What the task asks
Print the whole listing again exactly as it stands, leaving out any images.

Input data
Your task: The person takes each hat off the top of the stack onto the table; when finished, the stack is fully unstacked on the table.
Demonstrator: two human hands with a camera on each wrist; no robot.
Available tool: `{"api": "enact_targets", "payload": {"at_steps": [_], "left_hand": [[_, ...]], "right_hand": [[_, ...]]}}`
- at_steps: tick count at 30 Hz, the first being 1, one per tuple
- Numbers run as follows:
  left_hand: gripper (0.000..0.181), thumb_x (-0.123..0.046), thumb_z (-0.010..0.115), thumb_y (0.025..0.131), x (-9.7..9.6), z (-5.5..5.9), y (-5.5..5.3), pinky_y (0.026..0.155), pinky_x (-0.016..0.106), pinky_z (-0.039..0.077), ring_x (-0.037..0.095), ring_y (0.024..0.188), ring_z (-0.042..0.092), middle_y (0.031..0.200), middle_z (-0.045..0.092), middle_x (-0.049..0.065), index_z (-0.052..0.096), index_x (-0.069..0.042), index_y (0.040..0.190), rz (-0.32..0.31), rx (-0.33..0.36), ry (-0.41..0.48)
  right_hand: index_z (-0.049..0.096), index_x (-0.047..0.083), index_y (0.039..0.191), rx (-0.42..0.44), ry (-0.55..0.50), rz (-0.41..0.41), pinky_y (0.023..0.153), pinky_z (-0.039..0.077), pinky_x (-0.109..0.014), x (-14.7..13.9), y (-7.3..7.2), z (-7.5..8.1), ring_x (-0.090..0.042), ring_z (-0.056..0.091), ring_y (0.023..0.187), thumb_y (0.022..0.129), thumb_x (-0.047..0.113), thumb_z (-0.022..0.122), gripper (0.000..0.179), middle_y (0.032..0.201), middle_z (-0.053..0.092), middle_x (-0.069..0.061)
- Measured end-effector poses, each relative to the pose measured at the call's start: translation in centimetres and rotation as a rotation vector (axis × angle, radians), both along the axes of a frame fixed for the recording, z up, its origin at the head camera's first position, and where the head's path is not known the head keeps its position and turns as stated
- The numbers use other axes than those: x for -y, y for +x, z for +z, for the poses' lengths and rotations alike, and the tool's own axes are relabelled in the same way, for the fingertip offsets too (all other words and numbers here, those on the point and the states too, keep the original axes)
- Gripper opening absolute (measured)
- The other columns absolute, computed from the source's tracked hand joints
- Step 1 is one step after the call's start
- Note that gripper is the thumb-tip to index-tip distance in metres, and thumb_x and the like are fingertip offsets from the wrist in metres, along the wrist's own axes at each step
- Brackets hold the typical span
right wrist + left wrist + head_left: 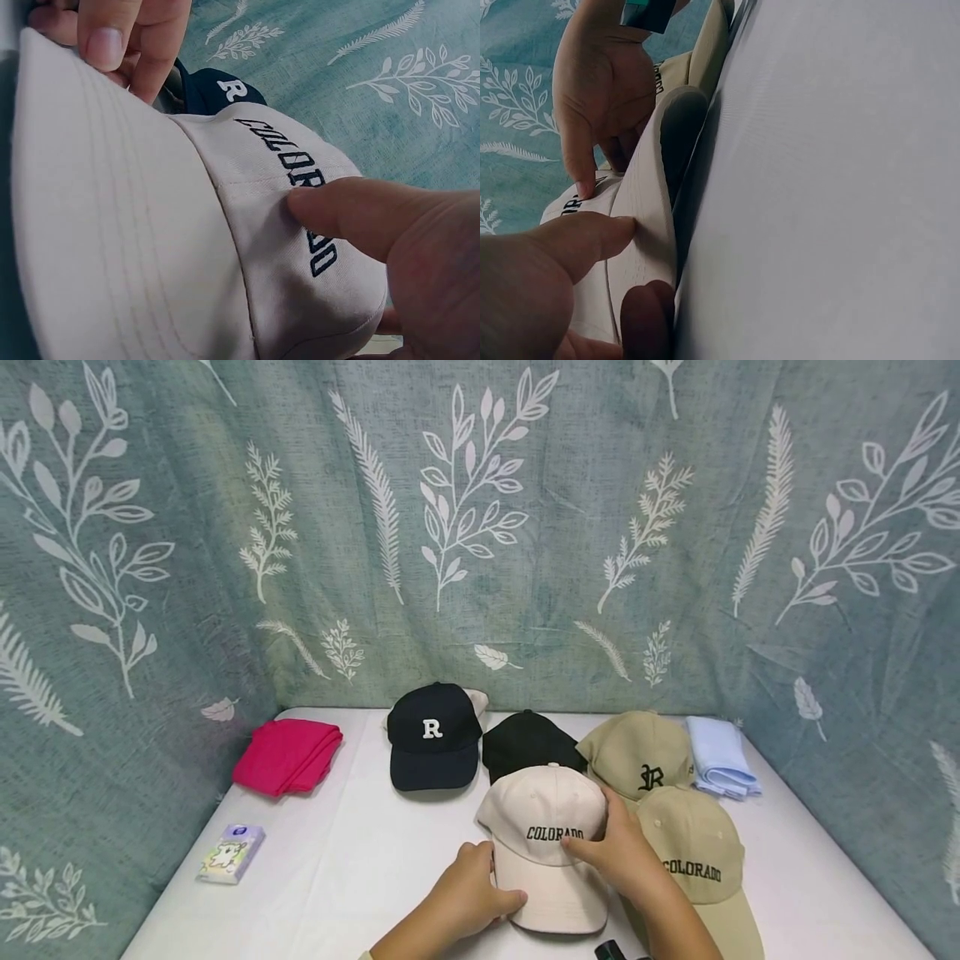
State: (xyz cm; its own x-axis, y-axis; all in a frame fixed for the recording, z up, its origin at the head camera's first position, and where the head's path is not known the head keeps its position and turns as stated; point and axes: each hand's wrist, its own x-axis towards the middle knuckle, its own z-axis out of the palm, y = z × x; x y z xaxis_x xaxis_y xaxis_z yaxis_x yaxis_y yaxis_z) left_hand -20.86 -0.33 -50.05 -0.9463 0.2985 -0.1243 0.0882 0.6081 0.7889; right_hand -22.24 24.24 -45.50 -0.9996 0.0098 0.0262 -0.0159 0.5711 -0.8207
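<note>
A cream baseball cap [557, 893] with dark COLORADO lettering sits on the white table, its brim toward me. My left hand [474, 893] pinches the brim's left edge, thumb on top; in the left wrist view the brim [646, 202] is slightly raised off the cloth. My right hand [628, 847] holds the right side of the crown, and its thumb [337, 214] presses on the lettering in the right wrist view. The right fingers behind the crown are mostly hidden. Just behind this cap stands a black cap [528, 739], partly covered by it.
Tan caps, one COLORADO [693, 839] and one with an ornate letter [630, 752], lie to the right near folded light-blue cloth [720, 756]. A navy R cap [433, 760] covers a pale one. Left are red folded cloth [285, 756] and a small tissue pack [232, 853].
</note>
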Motion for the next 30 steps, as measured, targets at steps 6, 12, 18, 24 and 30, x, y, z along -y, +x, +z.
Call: {"api": "enact_targets", "payload": {"at_steps": [6,12,18,24,30], "left_hand": [[0.063,-0.043,0.088,0.08,0.3,-0.1,-0.2,0.066,0.032,0.048,0.018,0.069,0.06,0.104,0.053,0.009,0.058,-0.001,0.117,-0.007,0.018,0.02],[0.062,-0.035,0.085,0.083,0.6,-0.5,-0.4,0.059,0.03,0.045,0.016,0.058,0.064,0.1,0.053,0.008,0.057,0.002,0.125,0.007,0.04,0.1],[0.058,-0.028,0.084,0.087,0.9,-0.5,-0.6,0.051,0.03,0.053,0.017,0.058,0.066,0.099,0.054,0.007,0.058,0.003,0.128,0.027,0.11,0.193],[0.065,-0.029,0.081,0.09,1.5,0.1,-0.7,0.053,0.031,0.056,0.017,0.062,0.067,0.1,0.055,0.006,0.055,0.007,0.139,0.048,0.146,0.208],[0.055,-0.029,0.075,0.096,2.5,0.1,-1.1,0.054,0.03,0.059,0.018,0.063,0.066,0.1,0.057,0.008,0.059,0.006,0.135,0.074,0.148,0.244]], "right_hand": [[0.022,0.0,0.162,-0.007,0.01,0.002,0.116,0.041,-0.056,-0.1,-0.1,0.0,-0.043,0.049,0.14,0.083,0.021,0.089,0.106,0.157,0.041,-0.03],[0.019,-0.003,0.162,-0.018,0.035,0.001,0.118,0.039,-0.058,-0.3,-0.2,-0.1,-0.045,0.046,0.142,0.084,0.026,0.088,0.109,0.159,0.037,-0.032],[0.021,-0.01,0.16,-0.089,0.041,-0.021,0.111,0.049,-0.056,-0.4,-0.4,-0.1,-0.046,0.056,0.134,0.086,0.025,0.087,0.105,0.154,0.042,-0.037],[0.023,-0.002,0.162,-0.085,0.02,-0.088,0.113,0.048,-0.054,-0.4,-0.3,0.4,-0.052,0.049,0.139,0.091,0.027,0.083,0.097,0.157,0.033,-0.037],[0.026,0.001,0.162,-0.11,-0.106,-0.141,0.114,0.047,-0.05,-0.3,-0.3,0.7,-0.05,0.044,0.144,0.096,0.02,0.076,0.085,0.16,0.029,-0.032]]}}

Your response
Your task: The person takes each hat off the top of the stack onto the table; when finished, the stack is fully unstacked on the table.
Demonstrator: two human hands with a camera on each wrist; no robot.
Available tool: `{"api": "enact_targets", "payload": {"at_steps": [_], "left_hand": [[_, ...]], "right_hand": [[_, ...]]}}`
- at_steps: tick count at 30 Hz, the first being 1, one per tuple
- Numbers run as follows:
  left_hand: gripper (0.000..0.181), thumb_x (-0.123..0.046), thumb_z (-0.010..0.115), thumb_y (0.025..0.131), x (-9.7..9.6), z (-5.5..5.9), y (-5.5..5.3), pinky_y (0.026..0.155), pinky_x (-0.016..0.106), pinky_z (-0.039..0.077), ring_x (-0.037..0.095), ring_y (0.024..0.188), ring_z (-0.042..0.092), middle_y (0.031..0.200), middle_z (-0.045..0.092), middle_x (-0.049..0.065), index_z (-0.052..0.096), index_x (-0.069..0.042), index_y (0.040..0.190), rz (-0.32..0.31), rx (-0.33..0.36), ry (-0.41..0.48)
  right_hand: index_z (-0.049..0.096), index_x (-0.047..0.083), index_y (0.039..0.191), rx (-0.42..0.44), ry (-0.55..0.50), rz (-0.41..0.41), pinky_y (0.023..0.153), pinky_z (-0.039..0.077), pinky_x (-0.109..0.014), x (-14.7..13.9), y (-7.3..7.2), z (-7.5..8.1), ring_x (-0.090..0.042), ring_z (-0.056..0.091), ring_y (0.023..0.187), thumb_y (0.022..0.129), thumb_x (-0.047..0.113), thumb_z (-0.022..0.122), gripper (0.000..0.179), middle_y (0.032..0.201), middle_z (-0.053..0.092), middle_x (-0.069..0.061)
- Measured end-effector poses, each relative to the pose measured at the call's start: translation in centimetres and rotation as a rotation vector (axis × angle, radians), both along the axes of a frame fixed for the recording, z up, its origin at the head camera's first position, and where the head's path is not known the head keeps its position and turns as stated
- The numbers use other axes than those: x for -y, y for +x, z for +z, for the poses' lengths and rotations alike, and the tool's own axes are relabelled in the same way, for the fingertip offsets too (all other words and numbers here, those on the point and the states too, keep the original axes)
- Gripper opening absolute (measured)
- The other columns absolute, computed from the source's tracked hand joints
- Step 1 is one step after the call's start
- Note that gripper is the thumb-tip to index-tip distance in metres, and thumb_x and the like are fingertip offsets from the wrist in metres, along the wrist's own axes at each step
- Brackets hold the typical span
right wrist + left wrist + head_left: 
State: (xyz cm; its own x-axis, y-axis; all in a frame fixed for the recording, z up, its origin at the head camera's first position, and where the head's path is not known the head keeps its position and turns as stated; point and axes: each hand's wrist, its own x-axis towards the middle knuckle, its own z-axis out of the palm, y = z × x; x y z xaxis_x xaxis_y xaxis_z yaxis_x yaxis_y yaxis_z) left_hand -20.86 -0.33 -50.05 -0.9463 0.2985 -0.1243 0.0882 0.6081 0.7889; right_hand -22.24 24.24 -45.50 -0.9996 0.0098 0.0262 -0.0159 0.5711 -0.8207
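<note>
A cream baseball cap [557, 893] with dark COLORADO lettering sits on the white table, its brim toward me. My left hand [474, 893] pinches the brim's left edge, thumb on top; in the left wrist view the brim [646, 202] is slightly raised off the cloth. My right hand [628, 847] holds the right side of the crown, and its thumb [337, 214] presses on the lettering in the right wrist view. The right fingers behind the crown are mostly hidden. Just behind this cap stands a black cap [528, 739], partly covered by it.
Tan caps, one COLORADO [693, 839] and one with an ornate letter [630, 752], lie to the right near folded light-blue cloth [720, 756]. A navy R cap [433, 760] covers a pale one. Left are red folded cloth [285, 756] and a small tissue pack [232, 853].
</note>
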Motion for the next 30 steps, as measured, targets at steps 6, 12, 18, 24 and 30, x, y, z along -y, +x, +z.
Call: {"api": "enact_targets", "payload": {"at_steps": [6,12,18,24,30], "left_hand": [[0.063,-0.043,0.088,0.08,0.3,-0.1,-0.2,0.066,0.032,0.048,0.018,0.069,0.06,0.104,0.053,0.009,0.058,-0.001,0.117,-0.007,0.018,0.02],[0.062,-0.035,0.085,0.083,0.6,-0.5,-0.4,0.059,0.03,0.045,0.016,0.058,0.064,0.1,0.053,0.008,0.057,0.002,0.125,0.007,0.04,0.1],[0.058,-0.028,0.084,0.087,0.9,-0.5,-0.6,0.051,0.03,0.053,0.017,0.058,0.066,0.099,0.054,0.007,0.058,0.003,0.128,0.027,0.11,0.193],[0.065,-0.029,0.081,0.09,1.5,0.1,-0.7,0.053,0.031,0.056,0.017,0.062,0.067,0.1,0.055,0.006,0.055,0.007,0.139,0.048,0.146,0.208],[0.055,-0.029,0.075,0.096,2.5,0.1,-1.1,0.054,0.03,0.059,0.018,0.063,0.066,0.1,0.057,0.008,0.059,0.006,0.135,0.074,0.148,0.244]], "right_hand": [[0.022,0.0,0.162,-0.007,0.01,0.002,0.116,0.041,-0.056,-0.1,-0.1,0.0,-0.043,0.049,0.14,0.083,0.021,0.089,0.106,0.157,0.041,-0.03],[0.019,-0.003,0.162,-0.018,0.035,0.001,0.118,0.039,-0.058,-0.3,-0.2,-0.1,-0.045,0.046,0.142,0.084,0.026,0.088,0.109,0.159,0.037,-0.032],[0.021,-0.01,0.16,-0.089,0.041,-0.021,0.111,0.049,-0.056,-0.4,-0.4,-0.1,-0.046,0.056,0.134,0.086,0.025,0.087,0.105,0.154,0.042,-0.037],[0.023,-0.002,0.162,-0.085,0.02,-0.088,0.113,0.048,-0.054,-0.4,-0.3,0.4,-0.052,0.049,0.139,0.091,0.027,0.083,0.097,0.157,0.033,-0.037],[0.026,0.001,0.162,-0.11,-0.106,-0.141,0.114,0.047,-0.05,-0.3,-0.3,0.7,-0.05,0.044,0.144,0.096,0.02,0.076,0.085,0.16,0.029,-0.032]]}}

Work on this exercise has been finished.